Inadequate support for mental health and substance use challenges
- According to the 2018 Community Behavioral Health (CBH) Annual Report there are over 717,000 eligible participants in the Philadelphia area while only 118,000 used CBH services.
- In January 2016, one in five people experiencing homelessness had a serious mental illness, and a similar percentage had a chronic substance use disorder.
- Research from the Collaborative Initiative to Help End Chronic Homelessness (CICH), a joint effort of HUD and Veterans Affairs, found that at program entry, 72 percent of participants had a substance use disorder and 76 percent had a mental illness.
- According to the US Department of Housing and Urban Development (HUD) and the National Alliance to End Homelessness, a disproportionate number of minorities experience homelessness compared to their white counterparts. Minorities are about 1.5 times—and Black Americans 3 times—more likely to experience homelessness than White Americans.
- The rate of unsheltered homelessness among Latinx/Hispanic individuals increased by 35 percent in 2017, compared to a six percent increase among the non-Latinx/Hispanic community.
National opioid crisis
- Following national trends due to the opioid epidemic, Philadelphia experienced a drastic (78 percent) increase in unintentional drug overdose deaths.
- Individuals experiencing homelessness are at an increased risk for substance use disorders and drug overdose, a risk amplified in Philadelphia given the low cost and high potency of heroin sold on our streets.
- There were an estimated 1,100 unintentional drug overdoses in Philadelphia in 2017.
- In Philadelphia in 2017, the number of deaths related to unintentional drug totaled more than car accidents and homicides combined.
- According to the City-sponsored Homeless Death Review Team, 87 percent of decedents who experienced homelessness from 2011-2015 had a known history of substance use or abuse.

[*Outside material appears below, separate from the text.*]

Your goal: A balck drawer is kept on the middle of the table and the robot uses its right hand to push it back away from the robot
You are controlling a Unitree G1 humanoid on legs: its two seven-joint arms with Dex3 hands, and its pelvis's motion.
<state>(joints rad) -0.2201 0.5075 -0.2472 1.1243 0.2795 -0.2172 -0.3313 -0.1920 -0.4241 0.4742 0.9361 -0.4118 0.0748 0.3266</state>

For 51 percent of the decedents in the same time frame, drug or alcohol intoxication was a primary or contributing cause of death and 50 percent of the decedents were known to use opioids.
- The rate of deaths due to unintentional drug overdose among people homelessness doubled between 2011 and 2015.
- On an average night, 250 individuals who are experiencing homelessness in Philadelphia self-report as victims of domestic violence.
- The Philadelphia Domestic Violence Hotline—operated by Women Against Abuse—receives more than 9,500 calls each year from domestic violence victims, concerned family members and friends, and community members.
- Voices of Youth Count and Point in Time (PIT) Count data highlight that LGBTQ youth, youth of color, parenting youth, and youth with history of involvement with child welfare and justice systems are over-represented within Philadelphia’s population of youth experiencing homelessness.
- According to a 2017 study by Brianna Remster, 8 percent of formerly incarcerated men in Philadelphia experienced homelessness within 8 years post-release, which is a rate 22 times higher than the general Philadelphian population.
- Formerly incarcerated Philadelphians who are Black men are three times at risk of experiencing homelessness, and older individuals are at heightened risk.